:: Exercise directions ::
Pictures should be excluded; otherwise, copy every entry exactly.

------------------------------

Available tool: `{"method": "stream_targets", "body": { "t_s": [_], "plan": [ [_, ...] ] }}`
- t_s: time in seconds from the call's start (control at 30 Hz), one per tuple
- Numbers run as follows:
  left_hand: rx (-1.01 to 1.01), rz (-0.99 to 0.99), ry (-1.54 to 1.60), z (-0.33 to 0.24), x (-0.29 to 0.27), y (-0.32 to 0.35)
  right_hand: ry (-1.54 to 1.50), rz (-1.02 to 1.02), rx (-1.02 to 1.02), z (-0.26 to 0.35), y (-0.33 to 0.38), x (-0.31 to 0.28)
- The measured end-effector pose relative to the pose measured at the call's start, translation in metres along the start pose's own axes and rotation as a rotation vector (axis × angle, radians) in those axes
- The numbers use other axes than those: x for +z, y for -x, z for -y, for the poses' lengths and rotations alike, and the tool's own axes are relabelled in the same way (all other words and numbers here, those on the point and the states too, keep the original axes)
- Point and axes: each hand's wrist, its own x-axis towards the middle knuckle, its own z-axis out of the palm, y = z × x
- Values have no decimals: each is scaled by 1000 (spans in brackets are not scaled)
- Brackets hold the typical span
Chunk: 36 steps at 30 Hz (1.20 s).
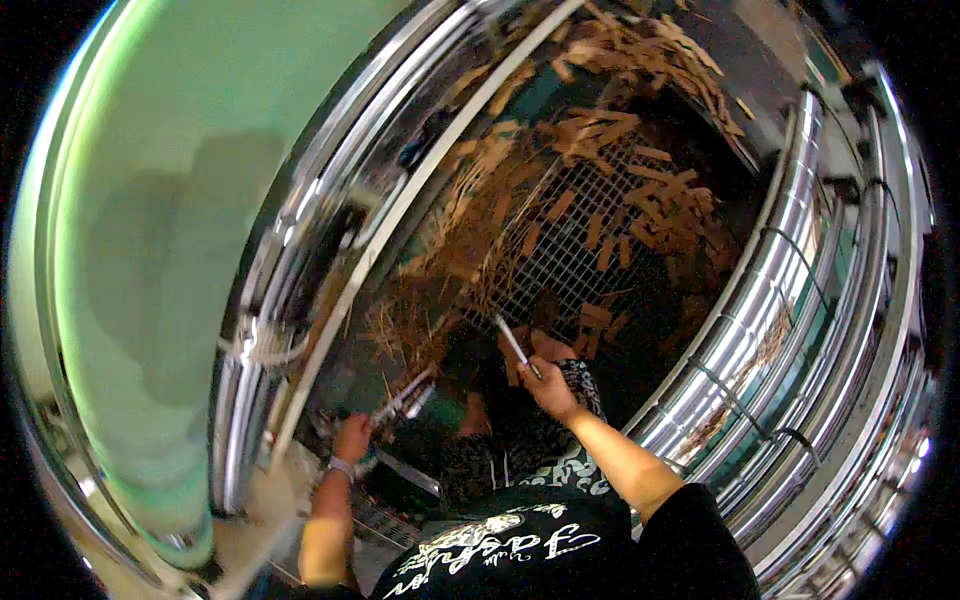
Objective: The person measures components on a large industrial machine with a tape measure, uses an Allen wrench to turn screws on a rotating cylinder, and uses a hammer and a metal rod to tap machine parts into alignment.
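Brown strips (652, 154) litter a metal grid (574, 262) toward its right edge; right hand (547, 388) grips white rod (514, 342); left hand (352, 439), hold unclear.

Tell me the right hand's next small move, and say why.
Probably ease the white rod forward toward the straw-like debris beside the metal grid: the right hand grips the rod near one end, and its far tip points toward that debris.
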Motion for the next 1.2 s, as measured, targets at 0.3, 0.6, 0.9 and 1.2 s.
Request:
{"method": "stream_targets", "body": {
  "t_s": [0.3,0.6,0.9,1.2],
  "plan": [
    [146,152,107,-159,-106,-125,-37,-281,122,123,-62,-196],
    [316,113,174,-379,-216,-272,-111,-492,125,194,-132,-315],
    [382,253,-109,-507,-289,-435,-900,-451,103,256,-189,-419],
    [272,177,4,-668,-348,-504,-267,-185,177,248,-289,-538]
  ]
}}
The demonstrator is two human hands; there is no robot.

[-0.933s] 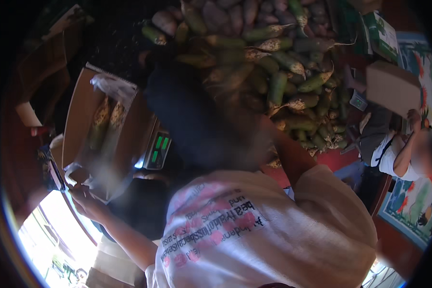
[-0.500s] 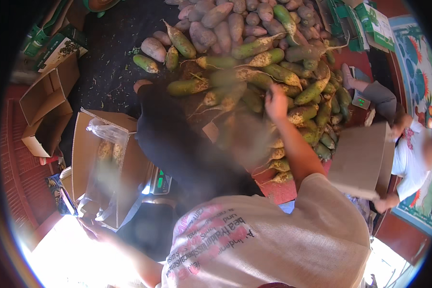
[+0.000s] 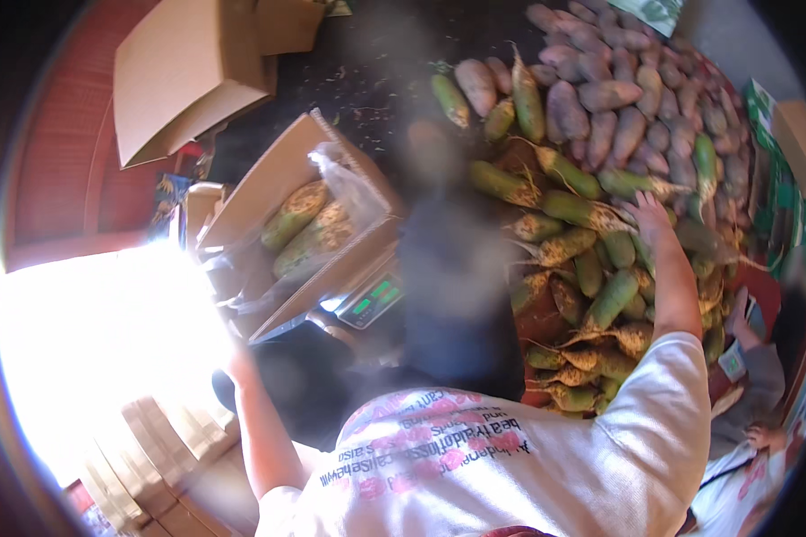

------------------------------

:: Solution to this task ::
Available tool: `{"method": "stream_targets", "body": { "t_s": [_], "plan": [ [_, ...] ] }}`
- t_s: time in seconds from the call's start (control at 30 Hz), one per tuple
- Numbers run as follows:
  left_hand: rx (-1.01 to 1.01), rz (-0.99 to 0.99), ry (-1.54 to 1.60), z (-0.33 to 0.24), x (-0.29 to 0.27), y (-0.32 to 0.35)
  right_hand: ry (-1.54 to 1.50), rz (-1.02 to 1.02), rx (-1.02 to 1.02), z (-0.26 to 0.35), y (-0.33 to 0.38), x (-0.31 to 0.28)
- The measured end-effector pose relative to the pose measured at the call's start, translation in metres along the start pose's own axes and rotation as a rotation vector (axis × angle, radians) in those axes
- The numbers use other axes than those: x for +z, y for -x, z for -y, for the poses' lengths and rotations alike, and the tool's own axes are relabelled in the same way (all other words and numbers here, those on the point and the states too, keep the original axes)
- Point and axes: each hand's wrist, its own x-axis towards the middle knuckle, its own z-axis out of the palm, y = z × x
- Values have no decimals: each is scaled by 1000 (spans in brackets are not scaled)
- Brackets hold the typical span
Chunk: 36 steps at 30 Hz (1.20 s).
Objective: The person measures components on a large industrial machine with a tape measure, uses an Allen wrench to turn screws on a rotating cylinder, and uses a hammer and a metal rod to tap machine parts into alignment.
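Brown strips (652, 154) litter a metal grid (574, 262) toward its right edge; right hand (547, 388) grips white rod (514, 342); left hand (352, 439), hold unclear.

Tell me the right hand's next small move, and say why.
Probably ease the white rod forward toward the straw-like debris beside the metal grid: the right hand grips the rod near one end, and its far tip points toward that debris.
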Motion for the next 1.2 s, as measured, targets at 0.3, 0.6, 0.9 and 1.2 s.
Request:
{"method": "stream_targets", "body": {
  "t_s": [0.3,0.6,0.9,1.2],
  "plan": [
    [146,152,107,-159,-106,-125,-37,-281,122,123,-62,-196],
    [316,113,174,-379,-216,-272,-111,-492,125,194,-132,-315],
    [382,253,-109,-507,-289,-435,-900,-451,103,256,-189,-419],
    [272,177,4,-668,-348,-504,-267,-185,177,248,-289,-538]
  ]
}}
The demonstrator is two human hands; there is no robot.

[-0.933s] 
[-0.500s] 
[+0.000s] 

No more work is left in this exercise.